_INSTRUCTIONS FOR THE TASK_
Reproduce the entries exactly. Omit none of them.

##### INFORMATION SUPPLIED #####

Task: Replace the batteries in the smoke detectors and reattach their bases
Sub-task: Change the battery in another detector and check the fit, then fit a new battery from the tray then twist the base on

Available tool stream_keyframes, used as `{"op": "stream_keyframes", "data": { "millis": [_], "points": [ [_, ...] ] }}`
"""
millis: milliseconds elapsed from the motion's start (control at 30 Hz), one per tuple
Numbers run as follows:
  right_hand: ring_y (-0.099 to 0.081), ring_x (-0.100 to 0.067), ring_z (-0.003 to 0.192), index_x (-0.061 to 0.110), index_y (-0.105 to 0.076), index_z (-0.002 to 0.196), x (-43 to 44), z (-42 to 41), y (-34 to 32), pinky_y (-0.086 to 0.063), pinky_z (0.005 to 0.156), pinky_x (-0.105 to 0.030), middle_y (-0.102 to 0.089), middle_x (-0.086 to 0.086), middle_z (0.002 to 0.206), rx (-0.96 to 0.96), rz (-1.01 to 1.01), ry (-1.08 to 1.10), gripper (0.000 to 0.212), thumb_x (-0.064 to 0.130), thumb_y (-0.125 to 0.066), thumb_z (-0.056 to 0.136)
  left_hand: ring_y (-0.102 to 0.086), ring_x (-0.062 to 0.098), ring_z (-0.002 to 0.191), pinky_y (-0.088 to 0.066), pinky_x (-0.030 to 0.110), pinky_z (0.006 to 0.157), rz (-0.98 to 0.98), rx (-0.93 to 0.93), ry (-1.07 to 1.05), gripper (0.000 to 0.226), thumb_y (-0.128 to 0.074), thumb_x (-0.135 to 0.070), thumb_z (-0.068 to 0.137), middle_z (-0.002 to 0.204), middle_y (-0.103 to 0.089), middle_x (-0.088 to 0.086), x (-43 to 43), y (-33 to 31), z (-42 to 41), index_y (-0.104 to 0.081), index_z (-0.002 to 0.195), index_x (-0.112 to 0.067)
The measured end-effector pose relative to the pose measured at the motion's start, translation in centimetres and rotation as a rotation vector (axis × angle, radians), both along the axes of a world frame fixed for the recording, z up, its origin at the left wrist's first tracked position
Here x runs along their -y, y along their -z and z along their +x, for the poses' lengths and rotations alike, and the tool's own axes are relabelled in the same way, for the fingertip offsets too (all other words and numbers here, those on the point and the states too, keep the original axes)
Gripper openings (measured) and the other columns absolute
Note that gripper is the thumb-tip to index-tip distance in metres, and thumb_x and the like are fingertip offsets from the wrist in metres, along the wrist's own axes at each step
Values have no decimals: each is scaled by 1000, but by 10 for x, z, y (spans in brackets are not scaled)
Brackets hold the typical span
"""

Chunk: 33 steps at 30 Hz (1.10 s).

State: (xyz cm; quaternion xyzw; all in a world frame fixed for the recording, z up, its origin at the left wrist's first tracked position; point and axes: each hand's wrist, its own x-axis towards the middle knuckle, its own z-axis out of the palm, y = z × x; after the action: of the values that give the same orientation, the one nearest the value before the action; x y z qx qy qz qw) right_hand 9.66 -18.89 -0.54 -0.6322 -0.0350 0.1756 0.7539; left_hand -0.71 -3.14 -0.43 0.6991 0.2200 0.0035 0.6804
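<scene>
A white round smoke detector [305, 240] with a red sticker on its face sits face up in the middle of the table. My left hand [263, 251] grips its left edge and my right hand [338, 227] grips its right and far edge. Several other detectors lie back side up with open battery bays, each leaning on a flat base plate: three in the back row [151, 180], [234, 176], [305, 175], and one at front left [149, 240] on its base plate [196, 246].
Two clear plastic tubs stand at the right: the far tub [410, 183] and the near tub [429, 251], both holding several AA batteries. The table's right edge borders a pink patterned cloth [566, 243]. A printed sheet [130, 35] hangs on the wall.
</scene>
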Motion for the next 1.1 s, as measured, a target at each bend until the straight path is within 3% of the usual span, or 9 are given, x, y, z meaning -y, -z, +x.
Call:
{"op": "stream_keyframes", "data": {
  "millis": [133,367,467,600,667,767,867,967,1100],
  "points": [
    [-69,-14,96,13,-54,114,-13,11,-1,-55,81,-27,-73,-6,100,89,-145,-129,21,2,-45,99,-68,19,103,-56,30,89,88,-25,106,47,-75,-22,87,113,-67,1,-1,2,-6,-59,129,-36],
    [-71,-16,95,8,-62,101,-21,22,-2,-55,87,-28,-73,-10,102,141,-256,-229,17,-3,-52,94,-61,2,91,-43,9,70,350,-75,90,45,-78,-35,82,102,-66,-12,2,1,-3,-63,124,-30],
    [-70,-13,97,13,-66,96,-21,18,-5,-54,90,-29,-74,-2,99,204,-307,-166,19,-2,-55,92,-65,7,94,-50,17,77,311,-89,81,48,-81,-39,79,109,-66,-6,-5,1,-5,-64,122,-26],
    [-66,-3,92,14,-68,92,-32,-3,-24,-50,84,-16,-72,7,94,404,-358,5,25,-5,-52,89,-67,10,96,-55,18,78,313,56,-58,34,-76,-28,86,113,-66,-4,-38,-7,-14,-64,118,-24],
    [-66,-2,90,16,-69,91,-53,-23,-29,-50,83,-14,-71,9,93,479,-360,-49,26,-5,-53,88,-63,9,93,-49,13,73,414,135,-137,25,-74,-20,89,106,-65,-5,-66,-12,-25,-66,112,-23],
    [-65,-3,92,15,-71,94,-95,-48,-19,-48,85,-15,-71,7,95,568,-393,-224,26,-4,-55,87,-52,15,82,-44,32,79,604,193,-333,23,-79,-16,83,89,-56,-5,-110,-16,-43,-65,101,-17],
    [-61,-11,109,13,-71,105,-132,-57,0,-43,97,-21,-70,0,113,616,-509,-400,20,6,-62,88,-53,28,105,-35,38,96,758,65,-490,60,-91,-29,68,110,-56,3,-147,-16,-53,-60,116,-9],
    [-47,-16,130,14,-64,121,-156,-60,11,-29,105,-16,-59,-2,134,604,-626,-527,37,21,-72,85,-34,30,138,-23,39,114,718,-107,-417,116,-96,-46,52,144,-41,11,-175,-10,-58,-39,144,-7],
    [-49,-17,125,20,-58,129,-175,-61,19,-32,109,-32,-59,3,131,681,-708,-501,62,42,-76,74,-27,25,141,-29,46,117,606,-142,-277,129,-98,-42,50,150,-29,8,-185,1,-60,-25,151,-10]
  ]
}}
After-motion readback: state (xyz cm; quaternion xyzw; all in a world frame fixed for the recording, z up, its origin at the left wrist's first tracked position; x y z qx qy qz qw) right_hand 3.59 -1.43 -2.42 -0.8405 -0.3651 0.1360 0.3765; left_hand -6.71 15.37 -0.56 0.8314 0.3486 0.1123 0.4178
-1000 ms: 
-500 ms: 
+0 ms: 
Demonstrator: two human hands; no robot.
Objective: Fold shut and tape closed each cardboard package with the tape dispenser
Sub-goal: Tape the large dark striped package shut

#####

_ANSWER BOX_
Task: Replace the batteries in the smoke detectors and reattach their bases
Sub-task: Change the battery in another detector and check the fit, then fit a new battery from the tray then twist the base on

Available tool stream_keyframes, used as `{"op": "stream_keyframes", "data": { "millis": [_], "points": [ [_, ...] ] }}`
"""
millis: milliseconds elapsed from the motion's start (control at 30 Hz), one per tuple
Numbers run as follows:
  right_hand: ring_y (-0.099 to 0.081), ring_x (-0.100 to 0.067), ring_z (-0.003 to 0.192), index_x (-0.061 to 0.110), index_y (-0.105 to 0.076), index_z (-0.002 to 0.196), x (-43 to 44), z (-42 to 41), y (-34 to 32), pinky_y (-0.086 to 0.063), pinky_z (0.005 to 0.156), pinky_x (-0.105 to 0.030), middle_y (-0.102 to 0.089), middle_x (-0.086 to 0.086), middle_z (0.002 to 0.206), rx (-0.96 to 0.96), rz (-1.01 to 1.01), ry (-1.08 to 1.10), gripper (0.000 to 0.212), thumb_x (-0.064 to 0.130), thumb_y (-0.125 to 0.066), thumb_z (-0.056 to 0.136)
  left_hand: ring_y (-0.102 to 0.086), ring_x (-0.062 to 0.098), ring_z (-0.002 to 0.191), pinky_y (-0.088 to 0.066), pinky_x (-0.030 to 0.110), pinky_z (0.006 to 0.157), rz (-0.98 to 0.98), rx (-0.93 to 0.93), ry (-1.07 to 1.05), gripper (0.000 to 0.226), thumb_y (-0.128 to 0.074), thumb_x (-0.135 to 0.070), thumb_z (-0.068 to 0.137), middle_z (-0.002 to 0.204), middle_y (-0.103 to 0.089), middle_x (-0.088 to 0.086), x (-43 to 43), y (-33 to 31), z (-42 to 41), index_y (-0.104 to 0.081), index_z (-0.002 to 0.195), index_x (-0.112 to 0.067)
The measured end-effector pose relative to the pose measured at the motion's start, translation in centimetres and rotation as a rotation vector (axis × angle, radians), both along the axes of a world frame fixed for the recording, z up, its origin at the left wrist's first tracked position
Here x runs along their -y, y along their -z and z along their +x, for the poses' lengths and rotations alike, and the tool's own axes are relabelled in the same way, for the fingertip offsets too (all other words and numbers here, those on the point and the states too, keep the original axes)
Gripper openings (measured) and the other columns absolute
Note that gripper is the thumb-tip to index-tip distance in metres, and thumb_x and the like are fingertip offsets from the wrist in metres, along the wrist's own axes at each step
Values have no decimals: each is scaled by 1000, but by 10 for x, z, y (spans in brackets are not scaled)
Brackets hold the typical span
"""

Chunk: 33 steps at 30 Hz (1.10 s).

State: (xyz cm; quaternion xyzw; all in a world frame fixed for the recording, z up, its origin at the left wrist's first tracked position; point and axes: each hand's wrist, its own x-axis towards the middle knuckle, its own z-axis out of the palm, y = z × x; after the action: of the values that give the same orientation, the one nearest the value before the action; x y z qx qy qz qw) right_hand 9.66 -18.89 -0.54 -0.6322 -0.0350 0.1756 0.7539; left_hand -0.71 -3.14 -0.43 0.6991 0.2200 0.0035 0.6804
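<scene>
A white round smoke detector [305, 240] with a red sticker on its face sits face up in the middle of the table. My left hand [263, 251] grips its left edge and my right hand [338, 227] grips its right and far edge. Several other detectors lie back side up with open battery bays, each leaning on a flat base plate: three in the back row [151, 180], [234, 176], [305, 175], and one at front left [149, 240] on its base plate [196, 246].
Two clear plastic tubs stand at the right: the far tub [410, 183] and the near tub [429, 251], both holding several AA batteries. The table's right edge borders a pink patterned cloth [566, 243]. A printed sheet [130, 35] hangs on the wall.
</scene>
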Motion for the next 1.1 s, as measured, a target at each bend until the straight path is within 3% of the usual span, or 9 are given, x, y, z meaning -y, -z, +x.
Call:
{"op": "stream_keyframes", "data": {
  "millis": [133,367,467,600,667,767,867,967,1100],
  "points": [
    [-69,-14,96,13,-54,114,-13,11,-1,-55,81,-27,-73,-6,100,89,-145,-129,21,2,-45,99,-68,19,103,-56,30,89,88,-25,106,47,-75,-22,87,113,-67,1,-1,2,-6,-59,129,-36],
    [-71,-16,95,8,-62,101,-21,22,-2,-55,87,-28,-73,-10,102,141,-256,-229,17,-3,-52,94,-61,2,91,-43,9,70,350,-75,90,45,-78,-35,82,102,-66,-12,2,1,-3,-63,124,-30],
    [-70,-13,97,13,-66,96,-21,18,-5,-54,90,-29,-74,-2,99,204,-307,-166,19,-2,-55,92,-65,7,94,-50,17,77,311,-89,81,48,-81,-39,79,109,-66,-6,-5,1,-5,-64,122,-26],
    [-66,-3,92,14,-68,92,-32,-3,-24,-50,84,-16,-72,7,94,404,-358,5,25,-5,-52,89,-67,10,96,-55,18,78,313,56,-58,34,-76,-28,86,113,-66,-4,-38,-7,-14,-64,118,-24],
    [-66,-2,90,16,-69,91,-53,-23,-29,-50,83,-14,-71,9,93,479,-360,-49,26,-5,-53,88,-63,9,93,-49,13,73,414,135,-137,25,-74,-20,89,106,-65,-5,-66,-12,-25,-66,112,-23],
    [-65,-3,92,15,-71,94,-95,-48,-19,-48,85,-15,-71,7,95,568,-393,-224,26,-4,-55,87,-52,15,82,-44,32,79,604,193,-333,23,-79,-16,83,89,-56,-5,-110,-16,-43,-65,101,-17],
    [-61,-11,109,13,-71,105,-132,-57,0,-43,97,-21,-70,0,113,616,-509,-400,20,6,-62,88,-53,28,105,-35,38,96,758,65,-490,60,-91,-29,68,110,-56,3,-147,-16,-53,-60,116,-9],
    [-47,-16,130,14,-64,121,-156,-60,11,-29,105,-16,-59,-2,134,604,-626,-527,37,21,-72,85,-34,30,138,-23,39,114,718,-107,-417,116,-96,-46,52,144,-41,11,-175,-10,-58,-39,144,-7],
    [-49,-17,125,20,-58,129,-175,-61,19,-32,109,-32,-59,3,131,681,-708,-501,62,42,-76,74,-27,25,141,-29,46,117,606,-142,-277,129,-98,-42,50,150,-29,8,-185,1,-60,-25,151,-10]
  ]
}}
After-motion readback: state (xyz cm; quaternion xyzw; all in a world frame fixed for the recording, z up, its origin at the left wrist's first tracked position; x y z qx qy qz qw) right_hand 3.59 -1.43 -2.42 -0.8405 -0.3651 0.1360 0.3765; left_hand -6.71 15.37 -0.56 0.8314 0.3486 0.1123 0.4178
-1000 ms: 
-500 ms: 
+0 ms: 
Demonstrator: two human hands; no robot.
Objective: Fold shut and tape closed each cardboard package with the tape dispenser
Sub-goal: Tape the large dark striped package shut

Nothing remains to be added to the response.